Mr. Sibusiso Lushaba, Company Director of HBM-SA Health Protection Services, said that “SA Health has evolved from being an entity that offered health and hygiene solutions to being a significant contributor in the distribution and supply of medical products throughout Africa. SA Health has supplied the National Department of Health with 500 million condoms since 2012. The setting up of a local manufacturing plant was a natural progression given the existing distribution networks, proven marketing strategy, and reliable relationships the company had developed over the years.
The establishment of this plant would not have been possible had it not been for the collaboration of the government entities such as the KZN Growth Fund, Trade and Investment KZN and Dube TradePort. The KZN Growth Fund continues to work closely with us in ensuring that the factory is established successfully which illustrates the funder’s commitment to making the project reach completion.”
Lushaba further added, ”that the significant contribution the plant will make in terms of job creation, international exposure - in terms of technology and expertise - and contributing to import substitution. The establishment of the plant will further result in South Africa being attractive as an exporter to other countries that are currently dependent on a few market players to supply the demand.”
Lushaba finally highlighted “HBM SA’s gratitude to the South African government for having been instrumental in the success of the business since 2012. With this unwavering support HBM SA remains confident that the plant will be a success, further entrenching SA as a manufacturing destination.”
The KZN Growth Fund (being the only funder in this project) provided R42.5m in debt funding towards the setting up of the second condom manufacturing facility in the country. This project is partnership between local and foreign investors.

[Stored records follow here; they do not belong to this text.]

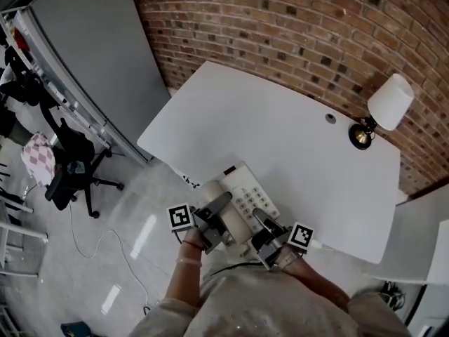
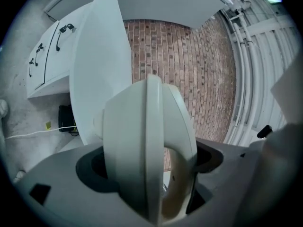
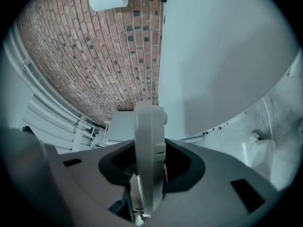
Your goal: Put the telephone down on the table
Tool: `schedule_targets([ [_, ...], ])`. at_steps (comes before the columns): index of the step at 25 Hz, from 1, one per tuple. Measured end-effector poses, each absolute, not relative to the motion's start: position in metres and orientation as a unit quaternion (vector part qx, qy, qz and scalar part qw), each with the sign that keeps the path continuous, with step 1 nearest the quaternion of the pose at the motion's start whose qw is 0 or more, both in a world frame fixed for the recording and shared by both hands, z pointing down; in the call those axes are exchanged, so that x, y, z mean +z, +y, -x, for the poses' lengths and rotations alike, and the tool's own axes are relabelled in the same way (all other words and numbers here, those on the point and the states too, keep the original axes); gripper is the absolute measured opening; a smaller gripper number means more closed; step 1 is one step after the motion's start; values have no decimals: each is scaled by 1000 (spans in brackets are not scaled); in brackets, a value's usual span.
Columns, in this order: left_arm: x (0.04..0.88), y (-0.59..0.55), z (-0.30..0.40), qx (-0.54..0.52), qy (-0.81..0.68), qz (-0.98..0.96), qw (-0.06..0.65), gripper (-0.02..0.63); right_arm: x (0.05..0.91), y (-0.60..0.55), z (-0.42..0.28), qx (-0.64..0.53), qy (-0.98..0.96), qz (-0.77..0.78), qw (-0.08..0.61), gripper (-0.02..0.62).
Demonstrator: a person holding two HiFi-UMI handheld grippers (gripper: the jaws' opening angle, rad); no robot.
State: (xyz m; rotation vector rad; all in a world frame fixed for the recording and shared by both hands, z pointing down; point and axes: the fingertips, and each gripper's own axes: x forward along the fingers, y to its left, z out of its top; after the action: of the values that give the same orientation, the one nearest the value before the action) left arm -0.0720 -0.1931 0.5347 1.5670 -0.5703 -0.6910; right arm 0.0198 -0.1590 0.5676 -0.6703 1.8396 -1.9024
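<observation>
Left tool (image 1: 222, 203), right tool (image 1: 262, 218) clamp smooth cream plastic telephone (image 1: 245, 194) at matte white table (image 1: 280, 132) edge.

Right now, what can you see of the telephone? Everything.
Off-white plastic desk telephone, keypad facing up, handset along its left side. Held over the white table at its near edge: left hand-held gripper clamps the handset side, right hand-held gripper the keypad side. Whether it touches the table can't be told.
</observation>
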Motion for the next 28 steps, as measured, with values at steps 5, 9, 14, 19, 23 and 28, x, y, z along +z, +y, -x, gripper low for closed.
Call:
schedule_targets([
  [5,541,-231,93,-264,-225,-678,648,434,574,-186,4,-685,636,271,231,138],
  [9,554,-256,101,-230,-212,-669,674,434,584,-204,16,-696,607,292,251,138],
  [14,571,-277,110,-213,-202,-648,703,434,595,-217,28,-711,565,318,272,141],
  [19,580,-294,118,-205,-192,-634,720,434,603,-230,37,-712,549,336,279,143],
  [23,583,-307,127,-208,-188,-630,725,434,604,-243,45,-707,550,344,282,143],
  [28,589,-317,135,-203,-191,-613,739,436,606,-254,54,-699,562,348,272,143],
])
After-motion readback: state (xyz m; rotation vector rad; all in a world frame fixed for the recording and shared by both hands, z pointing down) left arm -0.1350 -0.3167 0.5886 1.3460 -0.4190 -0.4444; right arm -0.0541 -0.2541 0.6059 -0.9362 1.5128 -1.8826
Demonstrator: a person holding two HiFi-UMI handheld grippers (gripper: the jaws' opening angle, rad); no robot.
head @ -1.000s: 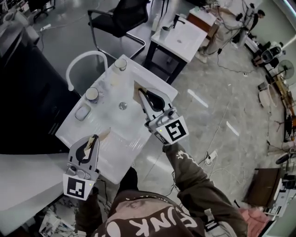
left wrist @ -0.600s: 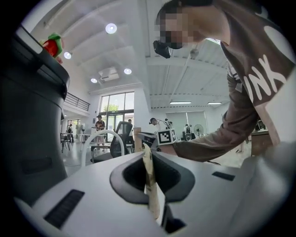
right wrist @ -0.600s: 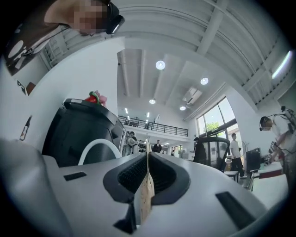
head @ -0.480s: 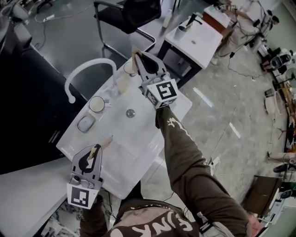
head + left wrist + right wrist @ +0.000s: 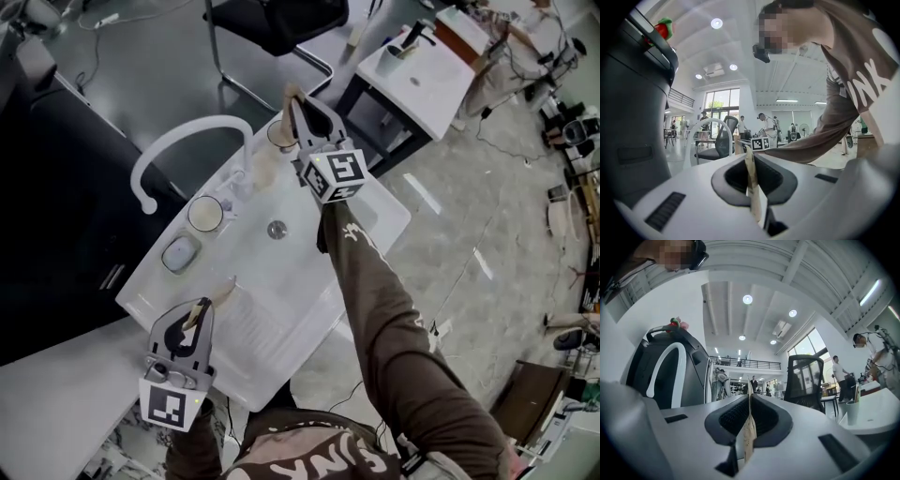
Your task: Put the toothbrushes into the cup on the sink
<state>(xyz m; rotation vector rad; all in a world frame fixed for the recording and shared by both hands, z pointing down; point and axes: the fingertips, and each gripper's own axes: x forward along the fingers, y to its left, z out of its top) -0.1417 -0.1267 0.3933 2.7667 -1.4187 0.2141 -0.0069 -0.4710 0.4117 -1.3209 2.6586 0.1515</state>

Mr Siddiq Adam, the CEO of KZN Growth Fund said, “the Fund played a leading role in assisting the project promoters with structuring the transaction as well leading negotiations for better terms with the foreign partner.”
Working together with its sister entities, namely, Dube TradePort and Trade and Investment KZN, the Fund will continue to assist the project promoters so as to ensure the successful establishment of the plant.
Adam also highlighted that “financing this project was a no brainer since it ticks all the right boxes – localisation of manufacturing and earnings; foreign direct investment; impacting positively on the balance of payments (reducing imports and increasing exports); skills transfers from international partners; creation of Black Industrialists; and most importantly, creating 145 new employment opportunities.”